Direct Collective chief operating officer Mal Cayley said the population prediction of 518,000 people by 2041, currently being used to plan the Coast’s future projects and development, was outdated.
He warned that unless the Coast revised its growth data and fast-tracked planning, the region would face an unprecedented housing crisis.
“What we’re facing today is like nothing compared to what’s coming — and it’s already a crisis,” warned Mr Cayley.
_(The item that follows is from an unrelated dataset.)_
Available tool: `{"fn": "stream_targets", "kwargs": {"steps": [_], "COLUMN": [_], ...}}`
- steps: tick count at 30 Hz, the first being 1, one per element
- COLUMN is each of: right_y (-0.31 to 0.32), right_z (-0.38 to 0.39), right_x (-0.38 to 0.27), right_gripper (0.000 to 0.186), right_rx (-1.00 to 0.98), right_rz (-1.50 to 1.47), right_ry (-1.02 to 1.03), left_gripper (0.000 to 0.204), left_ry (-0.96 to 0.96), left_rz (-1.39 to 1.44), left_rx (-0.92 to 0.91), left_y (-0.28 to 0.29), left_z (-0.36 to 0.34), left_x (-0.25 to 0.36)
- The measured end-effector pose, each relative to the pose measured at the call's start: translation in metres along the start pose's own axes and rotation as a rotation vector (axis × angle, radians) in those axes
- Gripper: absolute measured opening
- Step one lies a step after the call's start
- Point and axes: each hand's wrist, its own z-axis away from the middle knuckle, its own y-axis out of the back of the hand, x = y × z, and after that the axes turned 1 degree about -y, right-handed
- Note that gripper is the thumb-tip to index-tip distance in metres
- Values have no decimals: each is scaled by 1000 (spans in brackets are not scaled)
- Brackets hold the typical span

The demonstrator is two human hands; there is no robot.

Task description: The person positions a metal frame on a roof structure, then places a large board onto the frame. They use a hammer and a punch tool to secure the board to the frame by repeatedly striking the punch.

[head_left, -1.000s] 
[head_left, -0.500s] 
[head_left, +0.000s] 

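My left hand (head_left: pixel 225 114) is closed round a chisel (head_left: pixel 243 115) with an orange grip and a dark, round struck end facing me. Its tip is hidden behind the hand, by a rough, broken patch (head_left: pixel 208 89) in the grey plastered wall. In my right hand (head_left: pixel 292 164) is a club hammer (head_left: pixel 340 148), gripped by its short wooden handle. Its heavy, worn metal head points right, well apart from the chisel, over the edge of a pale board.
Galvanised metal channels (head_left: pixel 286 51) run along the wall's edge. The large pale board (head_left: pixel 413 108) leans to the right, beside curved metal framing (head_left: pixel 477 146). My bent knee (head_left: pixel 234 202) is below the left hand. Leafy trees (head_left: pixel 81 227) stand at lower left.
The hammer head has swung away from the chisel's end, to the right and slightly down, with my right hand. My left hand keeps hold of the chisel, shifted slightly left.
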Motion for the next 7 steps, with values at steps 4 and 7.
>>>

“What’s happening on the Sunshine Coast cannot be found anywhere else in Australia’s history – there’s nothing historically equivalent; it’s a unique set of circumstances.”
Mr Cayley busted the “myth” that the population spike was being caused by Victorians and NSW people moving here.
He said the Coast was facing a population tsunami triggered by the pandemic, but not for the reasons most people think.
Contrary to talk on the street that cashed-up Victorians were supercharging the market, Mr Cayley explained that, in reality, interstate buyers were no more prevalent than in the past.
Instead, he said the current population squeeze was caused by a combination of local residents choosing not to leave the Coast, and former residents returning to live here.
The pressure would increase further in the next phase when a “massive wave of people” from interstate were anticipated to start shifting here, he warned.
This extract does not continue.